- Paynesville Location in Liberia
- Coordinates: 6°17′N 10°43′W﻿ / ﻿6.283°N 10.717°W
- Country: Liberia
- County: Montserrado County
- Settled: 19th century (as Americo-Liberian settlement)

Government
- • Type: City Corporation
- • Mayor: Pam Belcher-Taylor
- Elevation: 79 ft (24 m)

Population (2008)
- • Total: 317,693
- Most populous municipality in Liberia per 2008 census
- Time zone: UTC+00:00 (GMT)
- Website: www.pcc.gov.lr

= Paynesville, Liberia =

City in Montserrado County, Liberia

Paynesville (sometimes Paynesward) is a city in Montserrado County, Liberia, and part of the Greater Monrovia area. It lies directly east of Monrovia, along the main route to Roberts International Airport. Paynesville is a major commercial hub, home to the large Red Light Market, and hosts significant national landmarks such as the Samuel Kanyon Doe Sports Complex.

==History==
Paynesville developed as a settlement outside Monrovia and gradually grew into one of Liberia's largest urban municipalities. Its name is believed to derive from settlers of Americo-Liberian origin. During the Liberian Civil Wars (1989–2003), Paynesville hosted large numbers of displaced people and became a key battleground in the conflict.
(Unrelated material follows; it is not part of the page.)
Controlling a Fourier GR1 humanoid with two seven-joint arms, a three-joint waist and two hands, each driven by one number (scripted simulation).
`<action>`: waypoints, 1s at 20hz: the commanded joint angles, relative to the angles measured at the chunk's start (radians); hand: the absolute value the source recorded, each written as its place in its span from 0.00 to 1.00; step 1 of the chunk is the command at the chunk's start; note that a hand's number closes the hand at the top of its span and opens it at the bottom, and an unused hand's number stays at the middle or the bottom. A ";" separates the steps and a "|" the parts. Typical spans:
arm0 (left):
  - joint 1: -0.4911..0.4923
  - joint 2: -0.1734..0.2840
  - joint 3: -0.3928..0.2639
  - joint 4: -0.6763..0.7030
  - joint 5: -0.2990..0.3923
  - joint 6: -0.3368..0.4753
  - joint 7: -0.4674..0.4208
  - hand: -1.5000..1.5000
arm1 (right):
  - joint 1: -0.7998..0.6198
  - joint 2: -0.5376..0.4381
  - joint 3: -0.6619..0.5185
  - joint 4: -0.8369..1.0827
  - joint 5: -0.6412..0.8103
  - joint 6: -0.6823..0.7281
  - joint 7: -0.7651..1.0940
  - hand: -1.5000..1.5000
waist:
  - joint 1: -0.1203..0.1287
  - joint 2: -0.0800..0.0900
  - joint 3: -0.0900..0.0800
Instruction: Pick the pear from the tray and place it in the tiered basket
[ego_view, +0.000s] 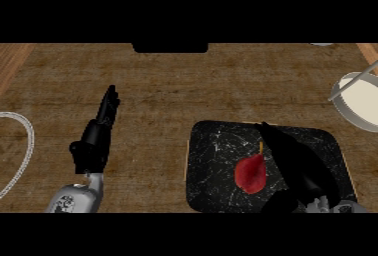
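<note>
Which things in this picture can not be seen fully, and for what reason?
- Tiered basket: cut by the head view's right edge.
- White wire loop: cut by the left edge.
- Tray: partly hidden under the right hand.
- Pear: whether the right hand touches it is unclear.

You are looking at a scene where nothing is showing any readable text: no words, labels, brand marks, numbers or signs are appearing on the counter (184, 85), the tray (210, 150) or anything else in view.
</note>
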 joint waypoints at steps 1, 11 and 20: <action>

The city was also home to the Paynesville Omega Transmitter, once the tallest structure in Africa and used for long-range radio transmission, until its demolition in 2011.

==Geography and climate==
Paynesville is situated immediately east of Monrovia at an elevation of about 24 metres above sea level. It serves as a gateway between Monrovia and Robertsfield. The city lies in a tropical monsoon climate zone, with heavy rainfall between May and October and a drier season from November to April.

==Demographics==
According to the 2008 National Housing and Population Census, Paynesville had an estimated population of over 300,000, making it one of the most populous municipalities in Liberia. The population is ethnically diverse, with representation from most major Liberian groups. The dominant languages are Liberian English, Kpelle, Bassa, and Vai, and Christianity is the predominant religion.

==Government and administration==
Paynesville is administered by the Paynesville City Corporation (PCC), led by a mayor appointed by the President of Liberia. Former mayors have included Cyvette Gibson (2012–2018) and Pam Belcher-Taylor (2018–present). In 2024, the PCC launched its first Five-Year Strategic Plan (2024–2029) to guide urban development, focusing on sanitation, infrastructure, governance, and sustainable growth.

==Economy==
The city is best known for the Red Light Market, a sprawling commercial district where thousands of traders operate daily, supplying goods to Monrovia and beyond. Informal commerce, small-scale retail, and transport services dominate the local economy.

==Infrastructure and services==
The Samuel Kanyon Doe Sports Complex is Liberia’s largest stadium and hosts national football matches and public events. A community park adjacent to Paynesville City Hall, featuring playgrounds, seating areas, and a basketball court, was officially opened in 2024 with construction support from the Government of the People's Republic of China.

Major roads such as the Robertsfield Highway and Somalia Drive pass through Paynesville, making it a transport hub between Monrovia and the rest of the country.

==Education==
Paynesville hosts numerous primary and secondary schools, both public and private. In 2020, the humanitarian group My Sister’s Keeper donated a reading room to the Christ Foundation Community Elementary School to support literacy.

==Culture and sports==
Sports are an important part of Paynesville’s community life. The football club Paynesville FC gained national attention after securing Liberia’s second slot in the CAF Confederation Cup in 2024 following victories over Cameroon’s Fovu Club de Baham.

Religious institutions and community organizations are active across the city, reflecting the city’s diverse cultural fabric.

==Notable people==
- Ellen Johnson Sirleaf, former President of Liberia, has been associated with residences in Paynesville.
- George Weah, football legend and former President of Liberia, maintains a residence in Paynesville.
- Joseph Boakai, current President of Liberia maintains a residence in the rehab of Paynesville.